• [EXERCISE DETAILS] Say how many lines in the records hold "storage". Nothing but the number should be given.

Data extracted from a collection:
********
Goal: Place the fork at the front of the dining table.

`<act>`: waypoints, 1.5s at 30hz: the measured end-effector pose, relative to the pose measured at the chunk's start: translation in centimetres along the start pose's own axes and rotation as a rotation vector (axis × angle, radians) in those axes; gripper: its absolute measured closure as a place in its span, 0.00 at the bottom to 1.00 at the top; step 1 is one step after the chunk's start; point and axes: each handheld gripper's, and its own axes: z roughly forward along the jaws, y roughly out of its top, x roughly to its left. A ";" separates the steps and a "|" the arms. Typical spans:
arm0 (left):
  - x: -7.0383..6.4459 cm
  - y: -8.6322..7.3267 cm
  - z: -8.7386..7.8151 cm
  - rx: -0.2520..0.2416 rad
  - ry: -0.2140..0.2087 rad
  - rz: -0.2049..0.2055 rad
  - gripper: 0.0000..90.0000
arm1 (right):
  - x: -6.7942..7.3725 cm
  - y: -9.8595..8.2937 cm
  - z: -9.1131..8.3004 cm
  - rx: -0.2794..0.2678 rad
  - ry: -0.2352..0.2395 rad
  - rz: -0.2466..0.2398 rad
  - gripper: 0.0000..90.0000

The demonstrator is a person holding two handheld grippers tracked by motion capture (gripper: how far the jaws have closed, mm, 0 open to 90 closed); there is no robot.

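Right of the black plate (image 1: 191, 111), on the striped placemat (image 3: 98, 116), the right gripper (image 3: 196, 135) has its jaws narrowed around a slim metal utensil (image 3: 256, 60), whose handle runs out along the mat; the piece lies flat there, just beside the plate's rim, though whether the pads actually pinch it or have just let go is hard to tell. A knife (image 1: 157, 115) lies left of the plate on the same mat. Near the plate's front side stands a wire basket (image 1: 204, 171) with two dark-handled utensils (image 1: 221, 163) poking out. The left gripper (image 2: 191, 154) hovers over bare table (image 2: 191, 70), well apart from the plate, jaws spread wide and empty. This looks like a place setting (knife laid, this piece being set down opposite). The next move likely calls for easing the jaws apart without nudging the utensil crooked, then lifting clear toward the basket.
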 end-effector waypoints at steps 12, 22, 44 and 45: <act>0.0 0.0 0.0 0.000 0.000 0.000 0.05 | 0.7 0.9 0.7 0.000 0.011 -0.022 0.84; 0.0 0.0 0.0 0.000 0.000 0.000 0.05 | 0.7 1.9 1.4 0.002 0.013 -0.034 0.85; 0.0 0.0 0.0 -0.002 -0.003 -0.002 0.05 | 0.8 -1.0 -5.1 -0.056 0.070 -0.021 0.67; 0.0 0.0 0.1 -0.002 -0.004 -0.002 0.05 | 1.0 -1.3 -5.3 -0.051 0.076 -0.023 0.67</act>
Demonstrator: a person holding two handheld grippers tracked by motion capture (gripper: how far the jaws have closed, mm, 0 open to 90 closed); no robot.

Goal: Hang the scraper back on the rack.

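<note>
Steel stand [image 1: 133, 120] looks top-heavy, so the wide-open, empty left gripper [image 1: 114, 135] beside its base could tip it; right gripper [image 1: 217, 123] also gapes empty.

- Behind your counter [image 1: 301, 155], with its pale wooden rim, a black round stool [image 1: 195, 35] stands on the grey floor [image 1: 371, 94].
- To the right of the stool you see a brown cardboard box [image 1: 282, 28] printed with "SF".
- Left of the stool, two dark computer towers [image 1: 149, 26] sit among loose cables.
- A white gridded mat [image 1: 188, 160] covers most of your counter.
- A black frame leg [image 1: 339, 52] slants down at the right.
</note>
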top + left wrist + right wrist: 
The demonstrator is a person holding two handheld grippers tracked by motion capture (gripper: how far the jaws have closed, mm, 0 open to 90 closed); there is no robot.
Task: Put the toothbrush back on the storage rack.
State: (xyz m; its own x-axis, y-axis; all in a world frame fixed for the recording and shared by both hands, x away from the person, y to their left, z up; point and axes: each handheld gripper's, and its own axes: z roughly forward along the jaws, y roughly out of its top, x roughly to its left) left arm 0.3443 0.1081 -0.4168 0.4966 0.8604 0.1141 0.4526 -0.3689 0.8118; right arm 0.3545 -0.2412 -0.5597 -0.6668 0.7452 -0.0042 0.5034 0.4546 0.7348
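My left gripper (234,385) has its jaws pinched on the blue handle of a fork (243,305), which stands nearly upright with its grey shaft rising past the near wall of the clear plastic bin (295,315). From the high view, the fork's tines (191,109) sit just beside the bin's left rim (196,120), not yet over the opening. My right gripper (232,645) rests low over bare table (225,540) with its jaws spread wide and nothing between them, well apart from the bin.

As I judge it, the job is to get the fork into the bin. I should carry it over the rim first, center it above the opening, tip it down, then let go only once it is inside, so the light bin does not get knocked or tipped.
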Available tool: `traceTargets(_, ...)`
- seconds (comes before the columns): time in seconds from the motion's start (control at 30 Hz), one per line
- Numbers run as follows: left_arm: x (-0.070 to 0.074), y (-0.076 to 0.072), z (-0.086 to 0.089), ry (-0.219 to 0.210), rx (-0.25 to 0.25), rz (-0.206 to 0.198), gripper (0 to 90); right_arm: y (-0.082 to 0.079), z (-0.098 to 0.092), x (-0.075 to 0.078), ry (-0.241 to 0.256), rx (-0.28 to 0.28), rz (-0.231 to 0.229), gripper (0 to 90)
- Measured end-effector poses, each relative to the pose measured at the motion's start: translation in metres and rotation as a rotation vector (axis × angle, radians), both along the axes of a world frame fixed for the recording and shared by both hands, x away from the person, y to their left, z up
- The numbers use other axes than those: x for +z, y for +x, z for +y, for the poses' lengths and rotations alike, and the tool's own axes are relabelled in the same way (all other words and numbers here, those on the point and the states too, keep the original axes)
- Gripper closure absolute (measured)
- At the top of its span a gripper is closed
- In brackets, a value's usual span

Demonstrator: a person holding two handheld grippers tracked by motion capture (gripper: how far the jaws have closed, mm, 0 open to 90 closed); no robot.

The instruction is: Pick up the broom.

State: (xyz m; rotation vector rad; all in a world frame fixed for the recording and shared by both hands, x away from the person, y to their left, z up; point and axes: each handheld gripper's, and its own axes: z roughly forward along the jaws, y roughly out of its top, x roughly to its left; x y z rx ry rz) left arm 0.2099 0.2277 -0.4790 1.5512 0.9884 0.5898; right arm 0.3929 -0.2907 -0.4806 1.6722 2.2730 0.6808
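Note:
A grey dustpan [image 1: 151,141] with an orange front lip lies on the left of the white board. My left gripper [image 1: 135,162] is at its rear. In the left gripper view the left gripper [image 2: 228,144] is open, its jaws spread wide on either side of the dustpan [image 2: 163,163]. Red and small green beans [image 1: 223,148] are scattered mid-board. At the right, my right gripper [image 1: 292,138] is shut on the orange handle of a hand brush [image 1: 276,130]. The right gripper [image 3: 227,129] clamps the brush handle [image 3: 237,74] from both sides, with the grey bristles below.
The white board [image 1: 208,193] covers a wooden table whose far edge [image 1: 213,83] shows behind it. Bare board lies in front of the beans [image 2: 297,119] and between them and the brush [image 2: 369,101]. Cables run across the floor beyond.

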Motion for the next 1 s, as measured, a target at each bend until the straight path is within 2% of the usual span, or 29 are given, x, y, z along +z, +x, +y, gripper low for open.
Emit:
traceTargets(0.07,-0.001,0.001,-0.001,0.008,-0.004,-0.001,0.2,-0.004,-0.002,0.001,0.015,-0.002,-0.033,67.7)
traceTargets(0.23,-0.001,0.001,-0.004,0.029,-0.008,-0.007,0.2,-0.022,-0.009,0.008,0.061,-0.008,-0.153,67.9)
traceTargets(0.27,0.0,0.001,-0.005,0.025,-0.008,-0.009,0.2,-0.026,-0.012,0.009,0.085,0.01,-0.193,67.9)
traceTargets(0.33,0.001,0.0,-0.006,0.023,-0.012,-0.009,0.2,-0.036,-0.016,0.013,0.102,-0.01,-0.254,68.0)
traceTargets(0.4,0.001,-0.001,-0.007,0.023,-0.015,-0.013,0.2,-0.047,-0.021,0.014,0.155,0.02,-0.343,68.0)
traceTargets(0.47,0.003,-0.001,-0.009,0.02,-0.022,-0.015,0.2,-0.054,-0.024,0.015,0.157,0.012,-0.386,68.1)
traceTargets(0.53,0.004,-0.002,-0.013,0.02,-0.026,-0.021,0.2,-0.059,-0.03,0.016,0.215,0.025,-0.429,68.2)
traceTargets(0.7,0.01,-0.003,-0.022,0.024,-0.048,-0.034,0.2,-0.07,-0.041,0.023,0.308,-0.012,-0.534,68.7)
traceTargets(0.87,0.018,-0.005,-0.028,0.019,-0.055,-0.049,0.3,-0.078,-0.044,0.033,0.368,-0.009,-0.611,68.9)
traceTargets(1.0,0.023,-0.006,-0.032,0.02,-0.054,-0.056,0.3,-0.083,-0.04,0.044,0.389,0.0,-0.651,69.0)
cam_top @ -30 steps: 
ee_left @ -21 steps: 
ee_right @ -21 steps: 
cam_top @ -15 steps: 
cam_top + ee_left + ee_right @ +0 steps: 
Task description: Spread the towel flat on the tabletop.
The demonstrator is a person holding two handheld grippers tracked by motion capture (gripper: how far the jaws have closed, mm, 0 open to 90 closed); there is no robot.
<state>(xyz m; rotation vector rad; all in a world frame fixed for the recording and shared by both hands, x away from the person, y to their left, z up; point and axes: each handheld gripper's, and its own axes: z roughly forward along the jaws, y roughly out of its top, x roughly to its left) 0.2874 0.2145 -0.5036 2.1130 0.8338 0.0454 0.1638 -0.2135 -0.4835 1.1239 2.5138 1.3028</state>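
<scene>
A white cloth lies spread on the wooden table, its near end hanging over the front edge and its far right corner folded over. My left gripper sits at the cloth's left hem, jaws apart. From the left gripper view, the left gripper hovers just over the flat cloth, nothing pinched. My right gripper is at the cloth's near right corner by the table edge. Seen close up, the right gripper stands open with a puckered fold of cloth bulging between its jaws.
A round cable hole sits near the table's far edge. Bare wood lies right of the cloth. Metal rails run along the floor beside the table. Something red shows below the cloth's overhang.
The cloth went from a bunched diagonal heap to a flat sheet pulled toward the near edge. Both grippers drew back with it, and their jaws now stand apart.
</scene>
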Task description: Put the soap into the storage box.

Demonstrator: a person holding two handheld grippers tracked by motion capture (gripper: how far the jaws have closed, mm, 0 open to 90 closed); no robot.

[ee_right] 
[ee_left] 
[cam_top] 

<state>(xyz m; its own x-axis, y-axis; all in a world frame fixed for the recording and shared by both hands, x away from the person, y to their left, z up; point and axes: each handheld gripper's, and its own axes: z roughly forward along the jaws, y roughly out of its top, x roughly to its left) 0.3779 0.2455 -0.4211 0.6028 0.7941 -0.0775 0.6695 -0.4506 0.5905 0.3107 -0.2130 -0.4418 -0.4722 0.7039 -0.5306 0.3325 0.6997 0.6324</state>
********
• [SOLUTION TO THIS PROBLEM] 2